◆ To do: Look through the material and tally each line bearing the word "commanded". Give only the total.

___ Listed records ___

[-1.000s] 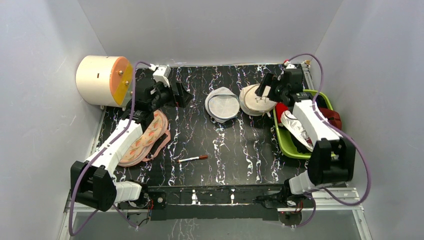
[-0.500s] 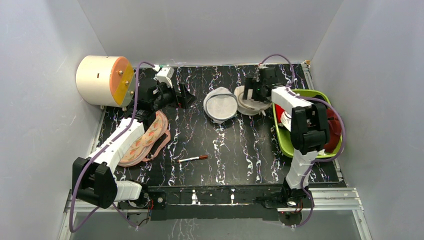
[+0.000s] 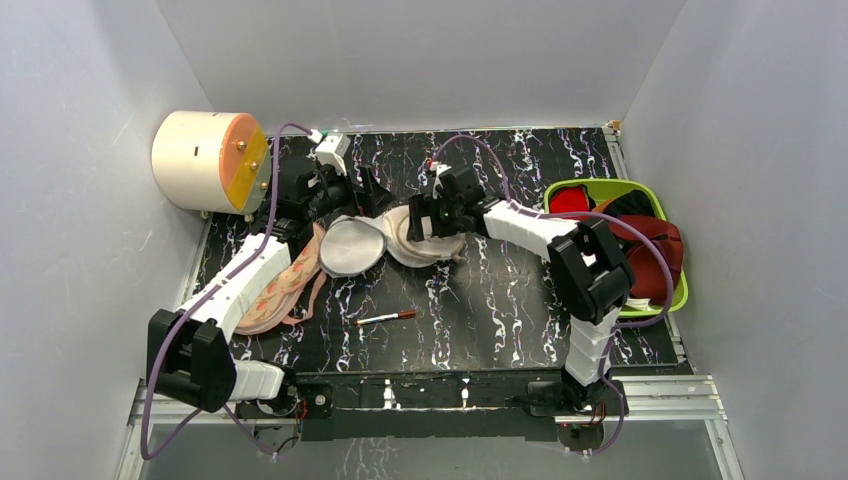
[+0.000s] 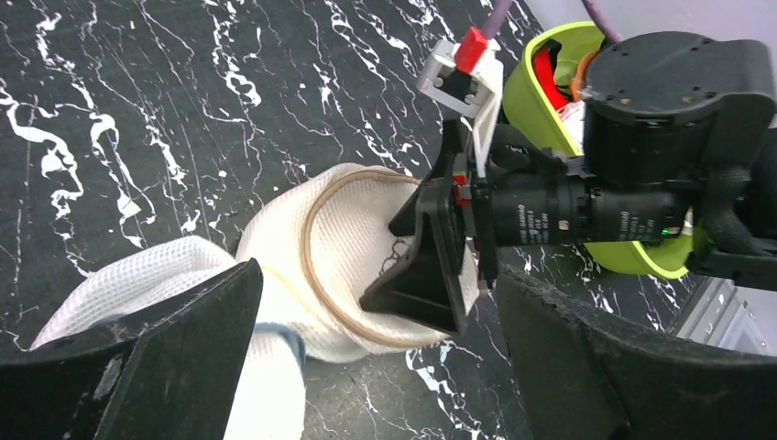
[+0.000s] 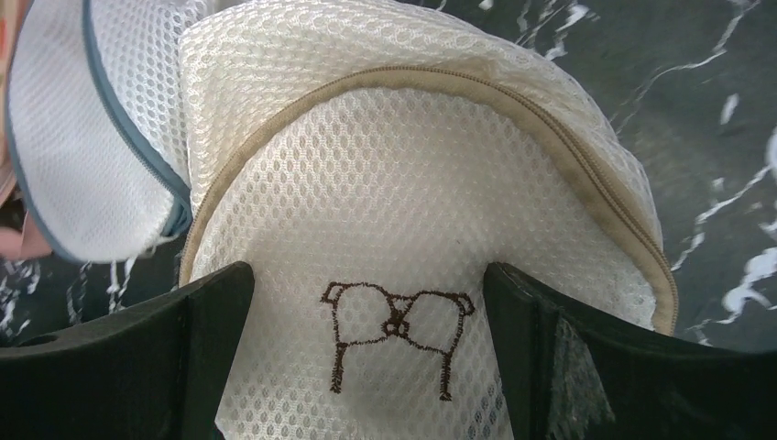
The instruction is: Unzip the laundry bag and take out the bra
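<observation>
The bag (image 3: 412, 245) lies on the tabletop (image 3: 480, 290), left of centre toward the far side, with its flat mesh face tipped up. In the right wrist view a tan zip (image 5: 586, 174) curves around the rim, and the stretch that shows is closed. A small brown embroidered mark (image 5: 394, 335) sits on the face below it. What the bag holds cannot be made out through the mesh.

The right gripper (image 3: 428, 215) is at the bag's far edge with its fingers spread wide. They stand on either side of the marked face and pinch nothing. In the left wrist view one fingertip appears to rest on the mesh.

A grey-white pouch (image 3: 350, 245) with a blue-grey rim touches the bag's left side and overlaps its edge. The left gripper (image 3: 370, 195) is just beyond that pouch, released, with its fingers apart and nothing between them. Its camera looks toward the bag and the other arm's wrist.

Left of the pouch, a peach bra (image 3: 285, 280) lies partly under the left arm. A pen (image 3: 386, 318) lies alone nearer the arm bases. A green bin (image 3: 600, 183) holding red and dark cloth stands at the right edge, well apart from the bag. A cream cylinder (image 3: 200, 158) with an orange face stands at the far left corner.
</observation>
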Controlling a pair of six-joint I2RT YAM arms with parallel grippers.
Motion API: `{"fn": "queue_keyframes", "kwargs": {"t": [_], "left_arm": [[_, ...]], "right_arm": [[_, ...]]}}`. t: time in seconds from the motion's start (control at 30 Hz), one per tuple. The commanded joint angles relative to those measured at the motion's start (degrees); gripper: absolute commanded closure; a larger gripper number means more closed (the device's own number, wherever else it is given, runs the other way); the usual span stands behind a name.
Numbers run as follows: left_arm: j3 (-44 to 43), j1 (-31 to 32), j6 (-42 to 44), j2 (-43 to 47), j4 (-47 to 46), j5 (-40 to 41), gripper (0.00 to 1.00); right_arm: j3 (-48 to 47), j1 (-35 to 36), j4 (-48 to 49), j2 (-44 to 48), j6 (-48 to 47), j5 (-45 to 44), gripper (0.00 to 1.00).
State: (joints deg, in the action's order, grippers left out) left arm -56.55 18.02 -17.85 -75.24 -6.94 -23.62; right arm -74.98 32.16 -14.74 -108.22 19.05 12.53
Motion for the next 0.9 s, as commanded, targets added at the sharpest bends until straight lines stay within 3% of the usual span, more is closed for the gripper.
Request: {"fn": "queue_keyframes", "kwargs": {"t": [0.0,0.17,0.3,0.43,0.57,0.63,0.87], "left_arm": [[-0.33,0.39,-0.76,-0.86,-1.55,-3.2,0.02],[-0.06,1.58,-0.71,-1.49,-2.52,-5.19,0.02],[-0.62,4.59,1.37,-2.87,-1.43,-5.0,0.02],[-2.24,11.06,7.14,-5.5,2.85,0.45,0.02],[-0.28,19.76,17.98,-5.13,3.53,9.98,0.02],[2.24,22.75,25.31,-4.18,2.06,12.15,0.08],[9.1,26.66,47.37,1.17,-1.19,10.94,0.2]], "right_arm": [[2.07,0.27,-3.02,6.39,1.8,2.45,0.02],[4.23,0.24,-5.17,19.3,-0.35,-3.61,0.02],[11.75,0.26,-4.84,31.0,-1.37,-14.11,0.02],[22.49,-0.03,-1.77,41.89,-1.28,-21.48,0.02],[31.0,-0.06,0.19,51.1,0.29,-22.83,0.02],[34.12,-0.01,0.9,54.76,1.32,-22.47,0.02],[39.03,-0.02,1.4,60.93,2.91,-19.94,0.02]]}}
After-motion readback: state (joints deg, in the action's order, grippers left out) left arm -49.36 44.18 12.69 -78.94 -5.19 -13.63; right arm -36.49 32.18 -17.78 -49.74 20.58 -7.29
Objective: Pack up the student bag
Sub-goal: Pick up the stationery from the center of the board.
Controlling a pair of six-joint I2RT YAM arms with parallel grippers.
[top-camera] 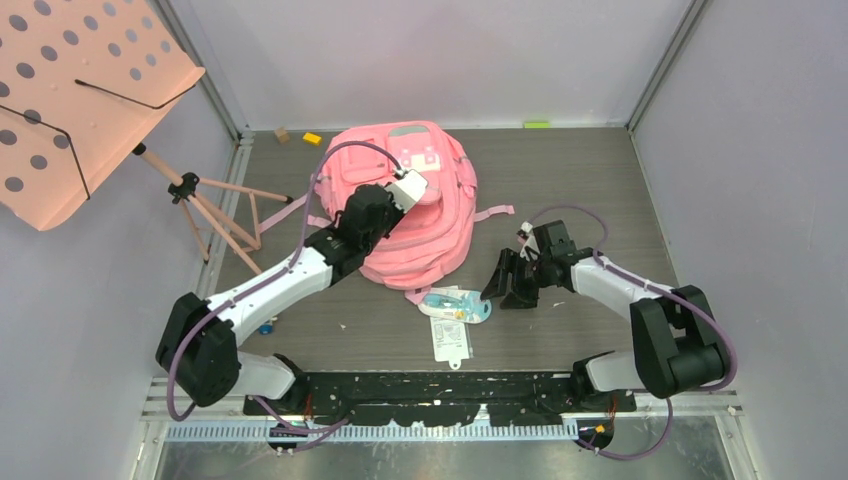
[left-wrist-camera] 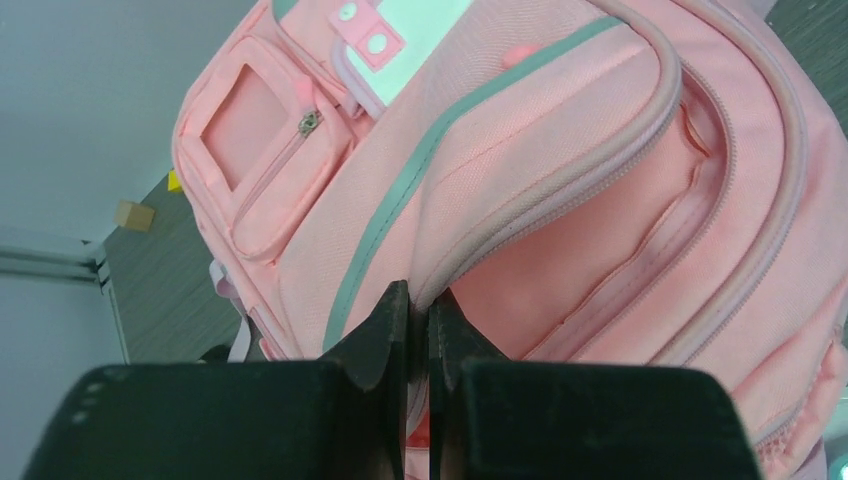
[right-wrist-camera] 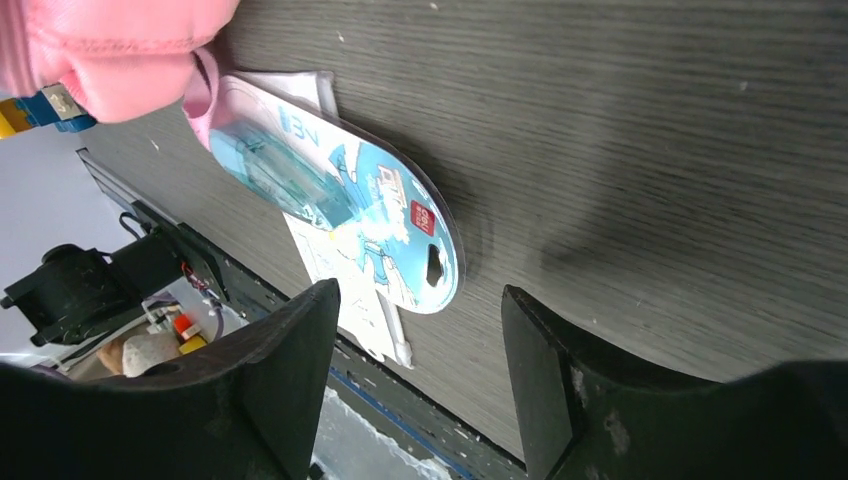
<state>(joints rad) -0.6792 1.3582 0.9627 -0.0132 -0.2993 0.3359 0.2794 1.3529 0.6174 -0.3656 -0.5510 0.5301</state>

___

◆ Solution to this task: 2